*** Material shown Section Begins ***

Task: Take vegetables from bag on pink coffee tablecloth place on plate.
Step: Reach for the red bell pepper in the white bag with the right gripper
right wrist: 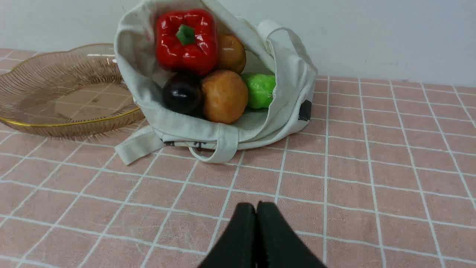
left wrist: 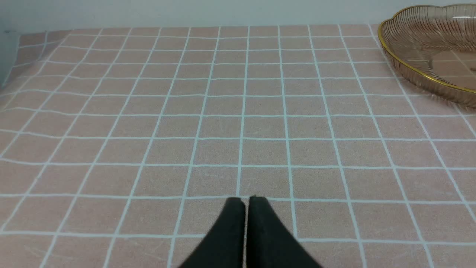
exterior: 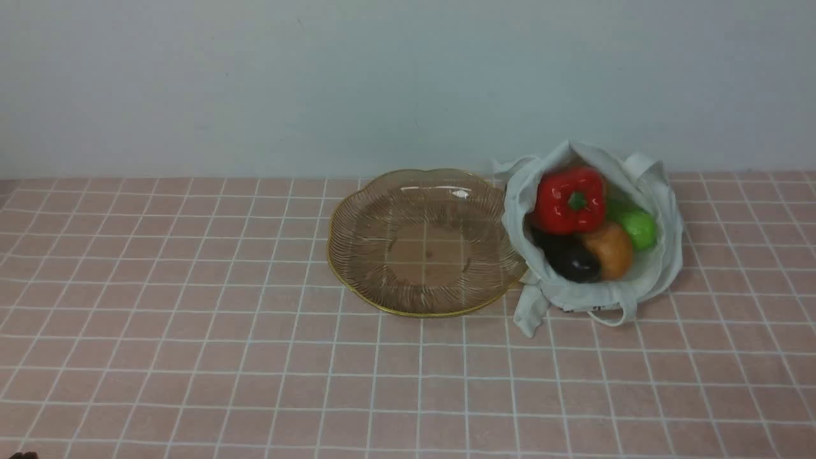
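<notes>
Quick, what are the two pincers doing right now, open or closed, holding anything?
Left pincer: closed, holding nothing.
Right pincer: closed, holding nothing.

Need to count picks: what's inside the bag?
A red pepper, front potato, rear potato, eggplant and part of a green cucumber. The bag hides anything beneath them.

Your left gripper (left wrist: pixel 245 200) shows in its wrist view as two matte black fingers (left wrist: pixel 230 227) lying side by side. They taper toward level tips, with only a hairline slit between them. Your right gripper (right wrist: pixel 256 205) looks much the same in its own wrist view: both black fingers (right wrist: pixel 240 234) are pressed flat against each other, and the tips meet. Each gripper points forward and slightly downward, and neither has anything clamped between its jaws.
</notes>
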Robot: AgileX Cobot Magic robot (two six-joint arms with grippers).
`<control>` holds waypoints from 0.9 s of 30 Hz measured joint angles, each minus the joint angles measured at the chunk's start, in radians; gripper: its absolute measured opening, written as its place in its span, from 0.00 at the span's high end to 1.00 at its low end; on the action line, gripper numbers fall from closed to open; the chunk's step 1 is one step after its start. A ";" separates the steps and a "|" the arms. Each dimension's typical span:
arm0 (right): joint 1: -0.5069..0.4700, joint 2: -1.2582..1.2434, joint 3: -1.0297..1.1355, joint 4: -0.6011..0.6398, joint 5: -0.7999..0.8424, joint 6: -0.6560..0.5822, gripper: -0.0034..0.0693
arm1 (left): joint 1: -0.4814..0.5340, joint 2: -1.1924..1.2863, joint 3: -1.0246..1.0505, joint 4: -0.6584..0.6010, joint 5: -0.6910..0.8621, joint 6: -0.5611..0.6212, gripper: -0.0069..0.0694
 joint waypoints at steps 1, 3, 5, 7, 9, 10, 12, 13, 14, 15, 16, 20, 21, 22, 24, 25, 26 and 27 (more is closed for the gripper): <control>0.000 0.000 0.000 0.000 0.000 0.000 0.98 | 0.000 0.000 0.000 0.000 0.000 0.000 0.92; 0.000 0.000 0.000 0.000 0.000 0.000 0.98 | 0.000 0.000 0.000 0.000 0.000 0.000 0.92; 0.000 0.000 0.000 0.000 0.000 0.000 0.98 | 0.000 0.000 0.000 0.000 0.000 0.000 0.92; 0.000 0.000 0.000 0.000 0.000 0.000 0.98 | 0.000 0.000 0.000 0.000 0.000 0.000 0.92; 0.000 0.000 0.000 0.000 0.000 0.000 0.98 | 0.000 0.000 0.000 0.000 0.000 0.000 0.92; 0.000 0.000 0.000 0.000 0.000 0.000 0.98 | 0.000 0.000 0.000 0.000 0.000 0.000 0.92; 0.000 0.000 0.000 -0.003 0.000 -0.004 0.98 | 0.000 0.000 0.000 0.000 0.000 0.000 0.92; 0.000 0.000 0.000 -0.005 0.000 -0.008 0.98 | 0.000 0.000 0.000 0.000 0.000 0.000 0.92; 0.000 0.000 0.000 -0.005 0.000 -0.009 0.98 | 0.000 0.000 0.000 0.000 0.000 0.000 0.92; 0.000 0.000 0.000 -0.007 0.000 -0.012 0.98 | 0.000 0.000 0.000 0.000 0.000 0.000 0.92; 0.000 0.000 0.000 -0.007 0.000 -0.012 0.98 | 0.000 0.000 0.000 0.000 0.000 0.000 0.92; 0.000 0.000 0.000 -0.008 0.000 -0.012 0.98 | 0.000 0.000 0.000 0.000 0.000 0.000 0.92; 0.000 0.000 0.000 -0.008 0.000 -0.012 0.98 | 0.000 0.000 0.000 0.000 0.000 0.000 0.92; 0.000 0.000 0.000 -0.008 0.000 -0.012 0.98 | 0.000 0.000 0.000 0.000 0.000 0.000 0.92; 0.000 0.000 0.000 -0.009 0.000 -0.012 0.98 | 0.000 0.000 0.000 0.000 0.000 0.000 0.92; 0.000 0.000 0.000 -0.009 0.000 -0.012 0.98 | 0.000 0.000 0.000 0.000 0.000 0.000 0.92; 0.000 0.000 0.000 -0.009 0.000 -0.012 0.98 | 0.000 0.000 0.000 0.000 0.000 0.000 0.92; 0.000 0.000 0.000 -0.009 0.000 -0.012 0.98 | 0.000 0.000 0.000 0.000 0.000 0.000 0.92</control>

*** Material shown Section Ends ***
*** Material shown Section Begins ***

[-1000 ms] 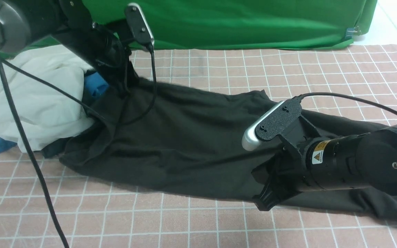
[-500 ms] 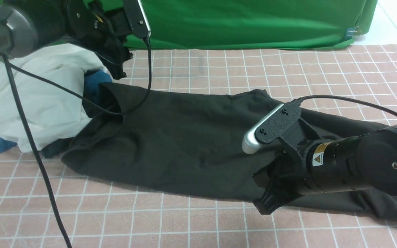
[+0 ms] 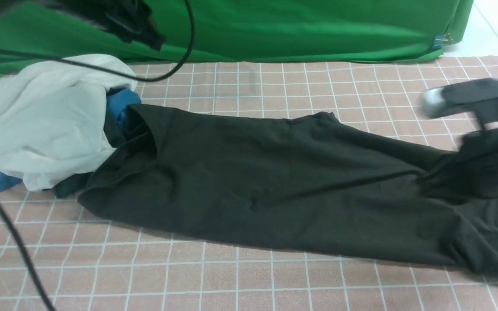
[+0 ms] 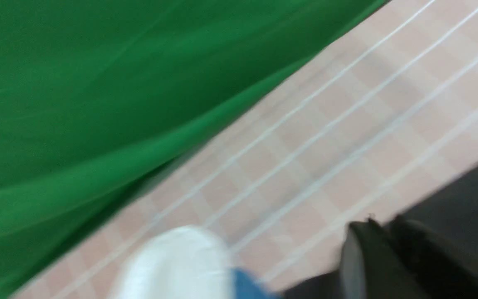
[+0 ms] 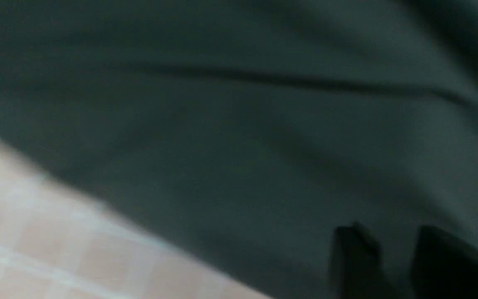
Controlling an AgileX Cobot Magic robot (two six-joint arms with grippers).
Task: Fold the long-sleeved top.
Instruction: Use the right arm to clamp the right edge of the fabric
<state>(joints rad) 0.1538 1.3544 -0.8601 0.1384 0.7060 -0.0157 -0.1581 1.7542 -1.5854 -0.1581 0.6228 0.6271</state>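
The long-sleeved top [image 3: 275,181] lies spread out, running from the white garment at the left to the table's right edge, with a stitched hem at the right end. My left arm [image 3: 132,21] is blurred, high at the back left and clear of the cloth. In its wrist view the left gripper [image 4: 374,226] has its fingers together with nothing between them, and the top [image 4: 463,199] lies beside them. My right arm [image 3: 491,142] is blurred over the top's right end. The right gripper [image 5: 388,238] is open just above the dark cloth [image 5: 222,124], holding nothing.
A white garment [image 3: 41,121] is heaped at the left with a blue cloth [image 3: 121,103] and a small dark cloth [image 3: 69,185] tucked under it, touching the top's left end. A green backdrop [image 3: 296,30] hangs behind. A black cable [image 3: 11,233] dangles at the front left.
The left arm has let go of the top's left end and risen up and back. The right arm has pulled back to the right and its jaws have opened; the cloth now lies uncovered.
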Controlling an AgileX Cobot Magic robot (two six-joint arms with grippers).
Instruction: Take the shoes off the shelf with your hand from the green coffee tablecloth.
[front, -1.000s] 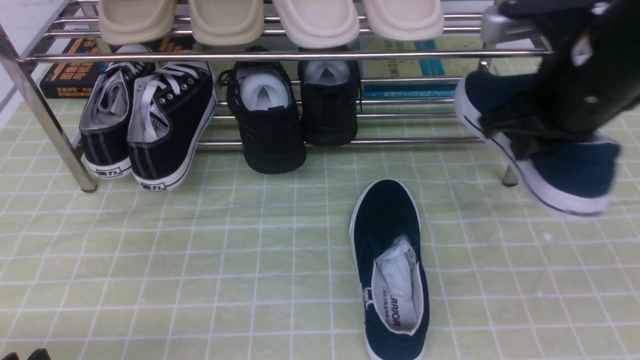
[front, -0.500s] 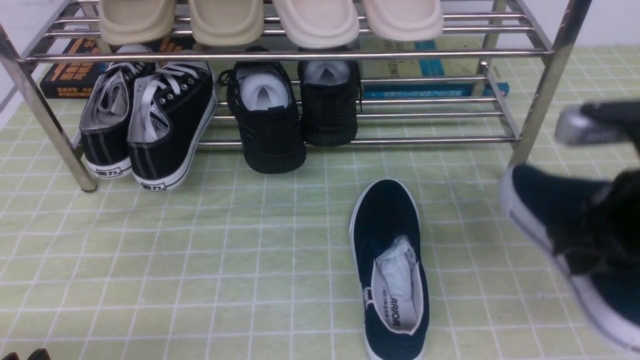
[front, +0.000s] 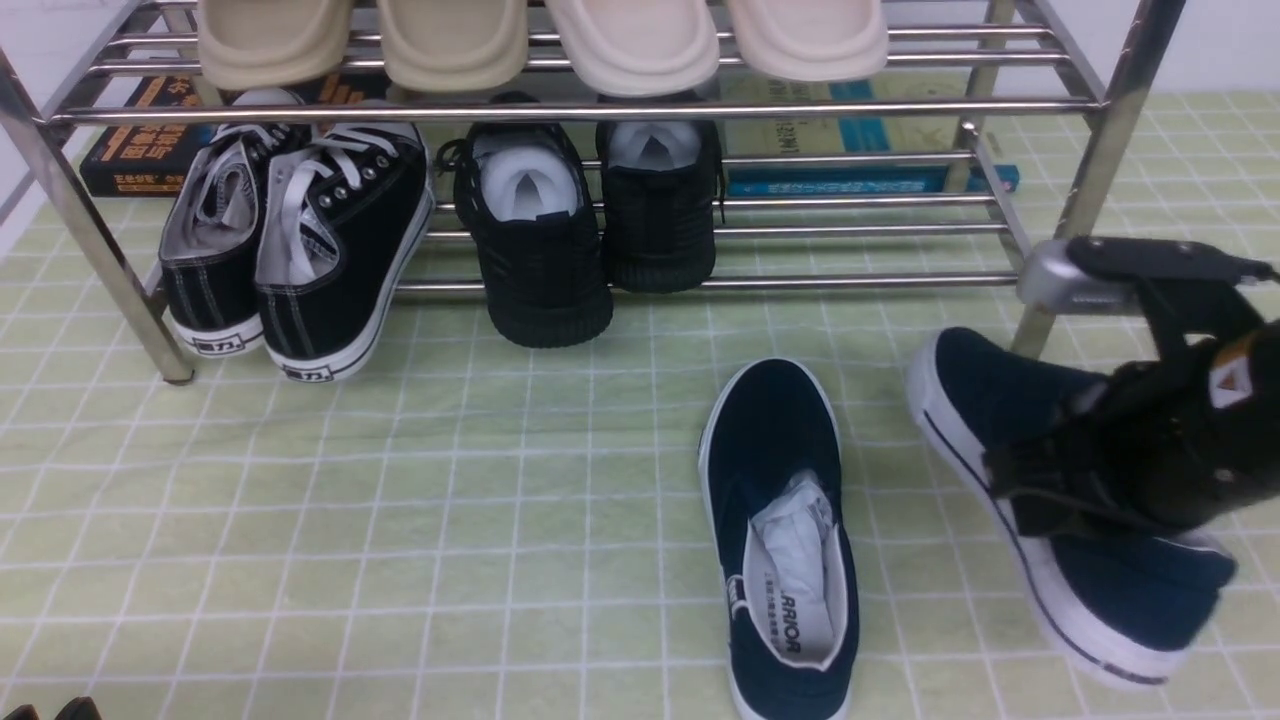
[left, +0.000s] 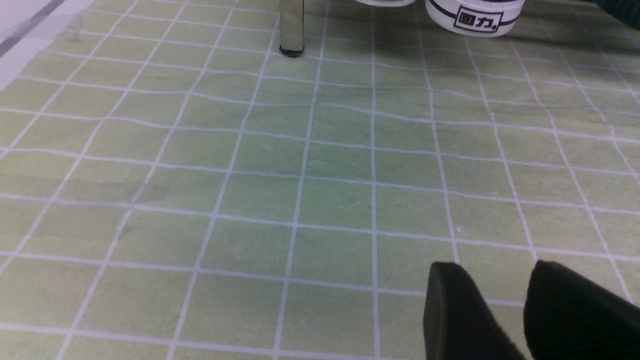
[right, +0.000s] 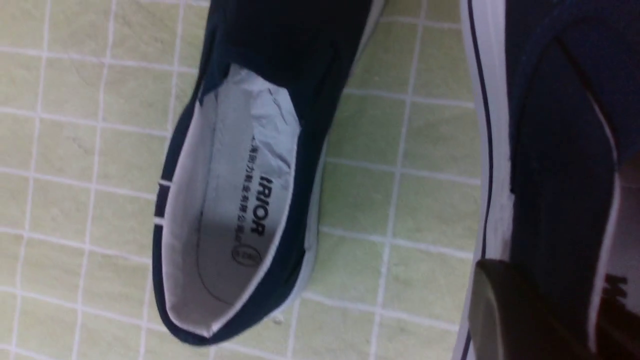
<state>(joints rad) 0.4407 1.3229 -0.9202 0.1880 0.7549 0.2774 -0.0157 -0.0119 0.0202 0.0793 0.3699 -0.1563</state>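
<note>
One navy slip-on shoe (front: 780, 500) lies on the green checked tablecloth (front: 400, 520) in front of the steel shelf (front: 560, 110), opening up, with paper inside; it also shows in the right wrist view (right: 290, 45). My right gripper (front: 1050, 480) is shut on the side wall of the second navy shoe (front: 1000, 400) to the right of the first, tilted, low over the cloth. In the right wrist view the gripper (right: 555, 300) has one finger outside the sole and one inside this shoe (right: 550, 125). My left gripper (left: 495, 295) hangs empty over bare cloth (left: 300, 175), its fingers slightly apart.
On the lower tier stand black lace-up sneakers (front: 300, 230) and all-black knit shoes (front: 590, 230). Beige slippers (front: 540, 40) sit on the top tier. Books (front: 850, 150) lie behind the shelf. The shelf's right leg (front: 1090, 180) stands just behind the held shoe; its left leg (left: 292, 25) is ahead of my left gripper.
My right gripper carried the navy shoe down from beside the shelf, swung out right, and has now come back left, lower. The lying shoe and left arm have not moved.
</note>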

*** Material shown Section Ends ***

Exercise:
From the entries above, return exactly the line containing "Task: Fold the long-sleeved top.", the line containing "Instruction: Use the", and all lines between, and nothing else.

The answer:
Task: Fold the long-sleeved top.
Instruction: Use the right arm to clamp the right edge of the fabric

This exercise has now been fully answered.